No livro “Garvão – Herança Histórica” publicado em 2003, dava notícia da existência de uma cruz em pedra junto à Estrada Real do Algarve, na propriedade do Monte Zuzarte:

 

Os almocreves nas suas andanças pelas propriedades da região utilizavam também a estrada do Monte Zuzarte onde, ainda hoje, junto à estrada existe uma cruz, em pedra, de que se desconhece a origem, esta estrada seguia depois para as propriedades do vale de Mú e São Barão.

 

Numa visita recentemente ao local (março 2022), notou-se que a mesma estava tombada no terreno e com sinais de gradagem por cima, como se comprova pelas fotografias ilustradas, foi recolhida, pelo autor e guardada junto ao outro espólio arqueológico descoberto em Garvão.

 

Os residentes nos montes próximos, mesmo os mais idosos nos anos setenta do século passado, desconheciam a origem deste monólito, nem se encontra registo sobre esta cruz de pedra, pelo menos nos documentos da Paróquia de Garvão, consultados até agora.

 

Estamos assim perante um monumento, junto à antiga Estrada Real do Algarve, como se encontra em muitas outras estradas do país, embora este, pela sua forma e tamanho, seja bastante diferente daqueles que nos habituamos a ver noutros lugares.

 

São geralmente sustentadas por um amontoado de pedras, ou cravadas no próprio terreno, como no caso desta. Na maior parte dos casos, marcam locais de acontecimentos individuais ou públicos, quer históricos, quer religiosos.

 

O aparecimento deste tipo de Cruz de Pedra, remonta aos primeiros séculos do cristianismo.
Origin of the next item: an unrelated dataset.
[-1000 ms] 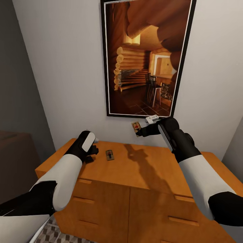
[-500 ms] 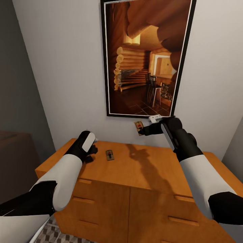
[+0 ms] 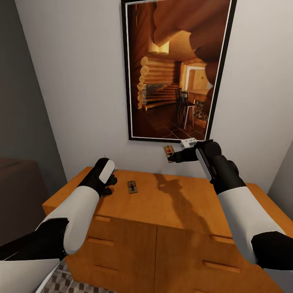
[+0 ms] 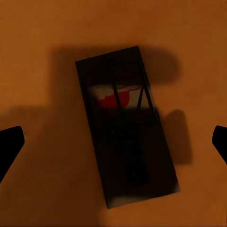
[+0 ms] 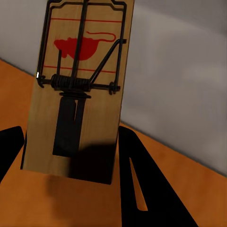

Procurava-se igualmente cristianizar os lugares e vestígios doutras crenças.

 

No local onde se cometeu um pecado, onde se adorou um ídolo pagão, onde aconteceu uma tragédia, uma morte, um assalto, uma promessa, um agradecimento ou remorso, estas cruzes sagram locais, dominam e protegem os campos, recordam igualmente epidemias, assinalam momentos históricos, pedem orações e onde são depositadas algumas flores até que esquecidas pelas novas gerações ficam abandonadas no meio do campo e cobertas de mato.

 

Constituem óptimos elementos para o estudo das crenças, dos costumes, qualidades e tendências artísticas do povo, nas várias épocas da sua história.